Bone marrow infiltration, avascular necrosis, and systemic osteopenia in GBA1 mice. (A) Control vertebral section with adjacent bone marrow (i) shows marked differences fromGBA1 mice (ii), which have focal collections of Gaucher cells (arrow) interspersed within the normal vertebral hematopoietic marrow. (iii) GBA1 mouse bone section showing medullary infarction and avascular necrosis; also shown is an extrusion of Gaucher cells into skeletal muscle. Control section (iv) of femoral cortical bone compared with a GBA1 section (v) showing disorganized osteocyte lacunae with a loss of lamellar structure. (B) Areal BMD (aBMD) using a Lunar Piximus densitometer in 14-mo-old GBA1 and control (WT) mice at six sites, namely lumbar spine (L4–L6 and >L6) and right and left femurs and tibiae as shown. Student t test was used to compare GD1 and WT mice; n = 2–10 mice/group; *P < 0. 05, **P < 0. 01. (C and D) Micro-CT of lumbar spine shows representative images of lumbar vertebrae, as well as the mean and range (parentheses) of BV/TV, trabecular number (Tb.N), trabecular thickness (Tb.Th.), and trabecular spacing (Tb.Sp.) in GBA1 mice compared with WT littermates (n = 2–10 mice/group).
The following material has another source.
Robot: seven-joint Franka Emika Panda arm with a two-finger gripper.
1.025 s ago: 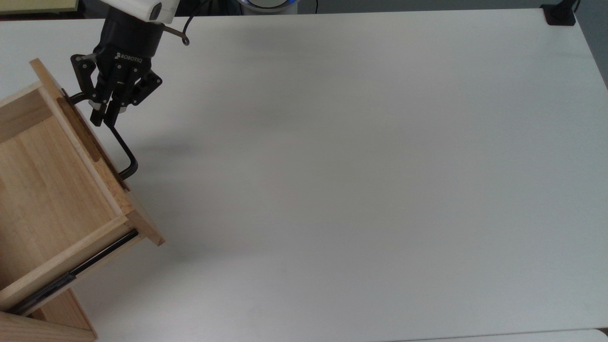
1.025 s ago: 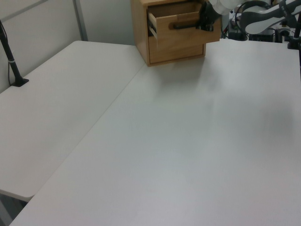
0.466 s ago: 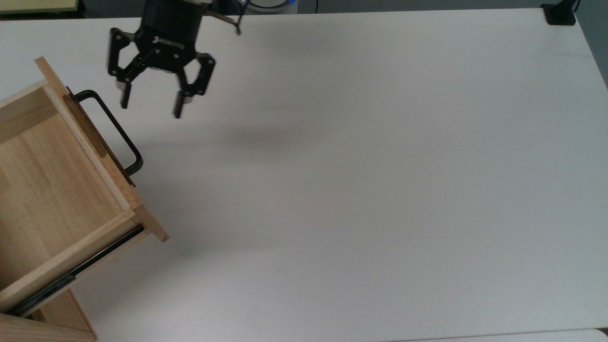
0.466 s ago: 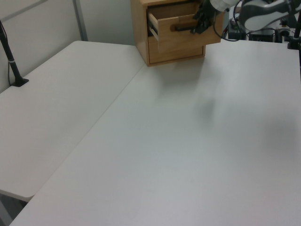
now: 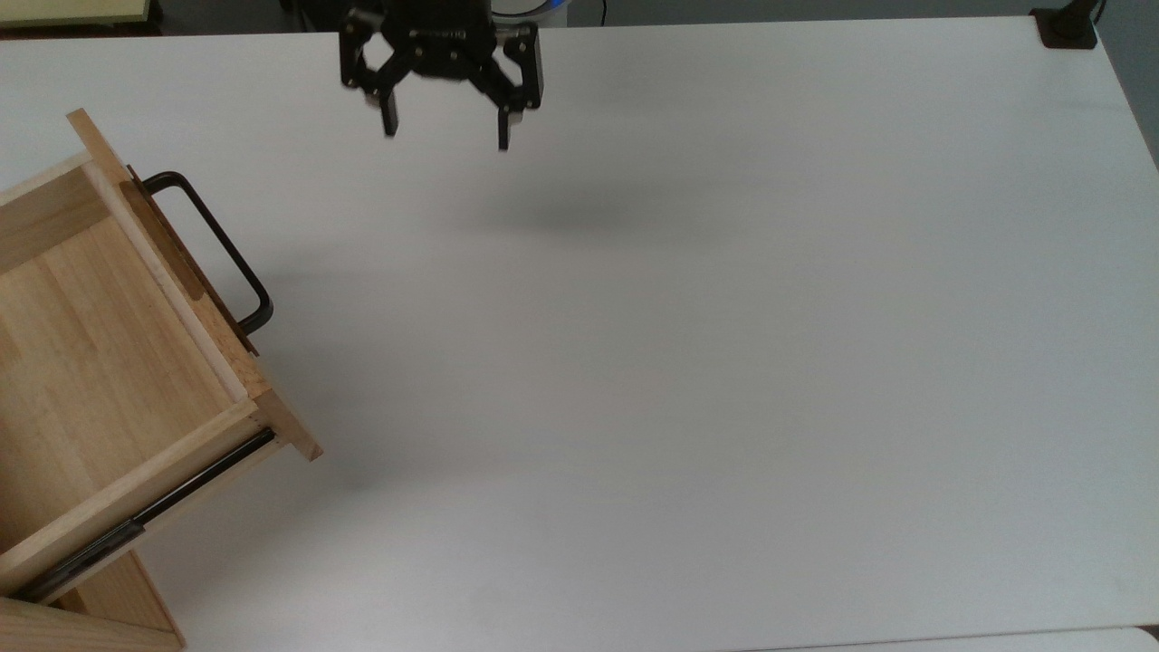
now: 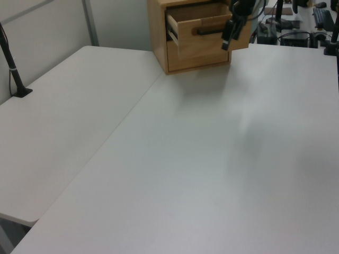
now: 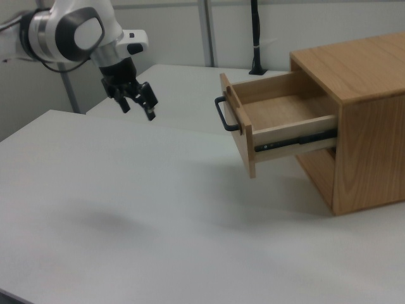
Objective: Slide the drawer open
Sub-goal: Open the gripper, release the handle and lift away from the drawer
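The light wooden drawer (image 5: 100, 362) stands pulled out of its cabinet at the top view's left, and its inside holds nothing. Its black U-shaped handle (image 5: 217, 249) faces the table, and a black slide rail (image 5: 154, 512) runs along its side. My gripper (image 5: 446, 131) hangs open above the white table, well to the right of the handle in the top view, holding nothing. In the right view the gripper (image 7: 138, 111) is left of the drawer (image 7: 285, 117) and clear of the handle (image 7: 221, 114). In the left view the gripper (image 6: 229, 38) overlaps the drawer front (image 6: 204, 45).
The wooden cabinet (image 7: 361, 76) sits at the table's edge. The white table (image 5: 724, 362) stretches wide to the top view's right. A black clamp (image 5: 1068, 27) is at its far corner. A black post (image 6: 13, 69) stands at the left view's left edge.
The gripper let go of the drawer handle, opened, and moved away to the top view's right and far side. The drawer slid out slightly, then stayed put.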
The orange color in the composite images shows a reduction in mineralized bone (D). MTT assay (E) shows proliferation of bone marrow stromal cells from WT and GBA1 mice with or without PMA. (F and G) ALP-positive cfu-f and (H) von Kossa-positive cfu-ob from WT and GBA1 mice with or without PMA. Results are shown as optical density (OD) (E), or cfu-f (%); mean ± SEM, or representative wells. Statistics by Student t test: **P < 0. 01; four mice per group, triplicate estimations for all three experiments. (I) Markers of osteoblast differentiation, namely ALP, BSP, Runx2, and osterix by quantitative PCR in GBA1 mice compared with WT. Student t test was used to compare WT and GBA1 mice; n = 2–10 mice in triplicate wells; *P < 0. 05, **P < 0. 01. (J) Ex vivo TRAP-positive osteoclast formation in WT and GBA1 mice. Student t test was used to compare WT and GBA1; n = 2–10 mice per group, eight wells per group; P > 0.5.

Fig. 4.

LysoGL-1 inhibits osteoblastogenesis via PKC. (A) Proliferation of bone marrow stromal cells in the presence of PMA (100 nM) with or without LysoGL-1 (10 μM) or GL-1 (40 μM), using the MTT assay. (B and C) ALP-positive cfu-f (B) or cfu-ob (C) with or without PMA and LysoGL-1 or GL-1. Results are shown as optical density (OD) (A) or representative wells (B and C). (D) Markers of osteoblast differentiation, namely BSP and Runx2, for 10- and 21-d cultures by quantitative PCR in the presence of PMA with or without Lyso-GL1 or GL-1. Statistics by Student t test: **P < 0. 01 vs. zero dose; n = 4 mice per group, triplicate estimations for all experiments. (E) Differentiation ofMC3T3. E1 osteoblast precursors, assessed by cfu-f formation and quantitative PCR for ALP and Runx 2 (at day 10) with or without PMA and LysoGL-1 or GL-1. Results are shown as representative wells or relative expression. Statistics by Student t test: **P < 0. 01 vs. zero dose, triplicate estimations.